There are people who do this better than me and I think it is very admirable. So to end this diatribe, I’d like to talk about the positives of humanity. Yes, there are some people who have an intrinsic motivation to follow evidence, but more broadly, there are people out there who care about other humans. Those who have a motivation to help others even if it causes them some discomfort or is inconvenient. For example, I’ve met and worked with many incredible human rights activists doing tiring and often thankless work in South Carolina. Although I don’t think pure altruism exists (helping others still gives a selfish reward of feeling positive emotions), any motivation to make the world a friendlier place for everyone is a good thing.

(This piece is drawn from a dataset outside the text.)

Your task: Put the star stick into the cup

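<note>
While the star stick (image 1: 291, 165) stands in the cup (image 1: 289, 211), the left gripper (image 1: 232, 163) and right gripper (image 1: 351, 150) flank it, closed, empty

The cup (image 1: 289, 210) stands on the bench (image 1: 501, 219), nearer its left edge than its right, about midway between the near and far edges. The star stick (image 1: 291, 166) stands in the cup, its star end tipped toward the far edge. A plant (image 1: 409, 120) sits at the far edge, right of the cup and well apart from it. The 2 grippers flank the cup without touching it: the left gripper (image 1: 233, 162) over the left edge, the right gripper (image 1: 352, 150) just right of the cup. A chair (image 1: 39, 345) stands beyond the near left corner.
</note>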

We can see human progress overtime. Yes, we still have a long way to go, but there is no doubting the ways our lives have been getting better. Science and technology certainly help. As does medicine. But socially, we can see less harmful behaviors. It was just a few hundred years ago where it was perfectly acceptable to kill someone if you thought they were a witch. Sadly, this still happens in some places, but it’s not as common. Slavery is another thing that still happens in some places, but is also less common today. I know murder and slavery are low bars, but hey, we got to start somewhere! We need to remember that we are primates still pretty early on in our existence. Yes, we still have many problems. And yes, there is no guarantee that we won’t find a way to eventually blow up the planet. Despite our flaws, humanity has made some improvements and as long as we stay curious and kind to each other, we can continue to make progress.